Notice how this solves the problem that R. C. Sproul faces. If Adam had been confirmed in righteousness by the Covenant of Works then his offspring would have been so conceived and born. He would have represented them accurately. Likewise, when Adam sinned, he became corrupt and had only a corrupt nature to bring about children. Again, he is the accurate representative. Federalism works as an explanation that morally justifies God, holds humans accountable, and glorifies God in salvation, as well as deals with all the exegetical data.

The mistake that trips people up is the claim that it would be unfair for God to bring a sinful creature into existence. It is true that it would be inconsistent with God’s character to do so. But God covenanted with Adam as a creation partner. From that point onward, God would no longer directly create individuals, but rather create new humans through the humanity of Adam and Eve. If they were fallen, that does not impinge on the goodness of God’s gift of life.

On the other hand, people act like a morally corrupt creature would have some just accusation against God, “Why did you make me like this?” Unless God can say, “Because you were already guilty,” then he has a case. But that is simply untrue. A morally corrupt creature is (as Sproul explains quite well) still responsible for his actions. His actions spring from himself. He has no one else to blame. This is mysterious and hard to swallow, but it is simply inescapable if free will involves a person choosing. God has not robbed anyone of moral uprightness because there was no microsecond of uprightness possessed by the creature that could be taken from him. He was spontaneously sinful from the moment he existed. Every creature conceived morally corrupt freely agrees with that corruption–and thus, in the actual case of humans, agrees with Adam’s rebellion.
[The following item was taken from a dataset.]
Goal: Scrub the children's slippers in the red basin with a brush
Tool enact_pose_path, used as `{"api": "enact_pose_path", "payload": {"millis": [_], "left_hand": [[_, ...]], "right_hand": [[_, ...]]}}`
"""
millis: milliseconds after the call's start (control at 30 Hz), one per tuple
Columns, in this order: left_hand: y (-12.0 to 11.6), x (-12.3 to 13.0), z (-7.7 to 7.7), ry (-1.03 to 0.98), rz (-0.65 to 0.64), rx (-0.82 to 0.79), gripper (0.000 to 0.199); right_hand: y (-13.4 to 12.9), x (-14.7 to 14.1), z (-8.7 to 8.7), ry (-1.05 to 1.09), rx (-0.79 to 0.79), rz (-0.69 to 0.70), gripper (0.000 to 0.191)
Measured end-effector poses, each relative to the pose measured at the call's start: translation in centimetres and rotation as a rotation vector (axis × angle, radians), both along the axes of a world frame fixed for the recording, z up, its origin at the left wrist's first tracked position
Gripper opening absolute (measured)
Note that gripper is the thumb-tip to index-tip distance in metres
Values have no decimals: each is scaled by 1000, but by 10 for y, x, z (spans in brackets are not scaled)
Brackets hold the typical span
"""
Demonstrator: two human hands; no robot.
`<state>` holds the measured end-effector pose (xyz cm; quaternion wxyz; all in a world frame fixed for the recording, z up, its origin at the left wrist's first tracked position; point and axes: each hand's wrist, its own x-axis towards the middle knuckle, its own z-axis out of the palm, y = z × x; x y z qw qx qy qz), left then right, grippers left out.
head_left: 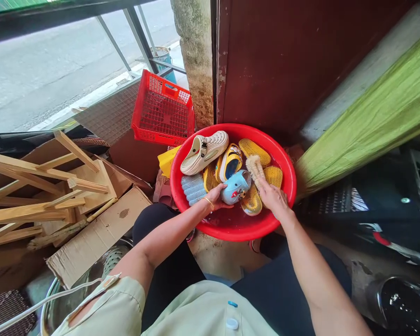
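Observation:
A red basin [231, 232] with some water in it stands between my knees, full of footwear. My left hand [217, 195] grips a small light blue clog [236, 186] with charms on it, low over the basin. In my right hand [273, 198] is a scrub brush [255, 167] with pale bristles, just right of the clog. Around them lie a cream clog [206, 151], a yellow and white clog [231, 161], several yellow slippers [254, 150] and a grey-blue ridged slipper [193, 188]. My fingers partly hide the brush's handle end.
Behind the basin stands a red plastic crate [164, 112]. Wooden stools [56, 182] and flattened cardboard [101, 233] crowd the left side. A green cloth [367, 102] hangs at the right, and a dark red door [287, 60] closes off the back. A metal pot [381, 298] sits at lower right.

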<state>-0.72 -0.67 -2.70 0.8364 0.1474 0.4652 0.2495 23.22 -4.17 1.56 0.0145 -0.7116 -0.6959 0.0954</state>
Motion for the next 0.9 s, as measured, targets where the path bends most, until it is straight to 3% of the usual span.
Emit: {"api": "enact_pose_path", "payload": {"millis": [100, 233, 367, 433, 533, 633, 700, 800, 900], "left_hand": [[-1, 3, -1, 62, 57, 5, 42], [-2, 7, 1, 136, 130, 42, 45], [-3, 7, 7, 196, 112, 102, 56], [-2, 7, 10, 181, 130, 117, 66], [2, 6, 11, 38, 88, 101, 79], [6, 3, 13, -117, 67, 114, 77], [8, -1, 16, -152, 87, 119, 80], [12, -6, 26, -137, 109, 148, 84], [16, -6, 31, -63, 108, 292, 66]], "right_hand": [[-11, -16, -1, 65, 85, 98, 56], [-21, -42, -1, -1, 38, 264, 56], [-6, -24, 7, -101, 13, 63, 57], [-8, -20, 13, -98, 46, 29, 56], [-29, -43, 19, -38, 93, 200, 56], [-45, -70, 21, -53, 49, 385, 54], [-41, -70, 21, -71, 35, 341, 55], [-24, -47, 19, -46, 46, 169, 56], [-13, -21, 15, 55, 35, 85, 57]]}}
(Sidenote: If Adam had not sinned, you would not exist. Some other group of humans would exist at this point in time. To wish for the Fall to have never happened is to wish that you would never be. If you change the past then history changes, different people get married and different individuals are born to them. Your personal status as sinner or sinless was not hanging in the balance in the Garden, but rather what was at issue is whether or not you would ever be born, or your parents, etc.)

Thus, the sinfulness of our estate in Adam, both in guilt and corruption, is deeper to our identity than our righteousness in Christ, because Adam is basic to our very existence and Christ intervenes. This does not mean a less than total redemption (and I’m open to better ways of expressing what I am trying to say). What it means is that we must own our sin and guilt in Adam, but we must be grateful for our sanctification and justification in Christ coming to us from outside ourselves.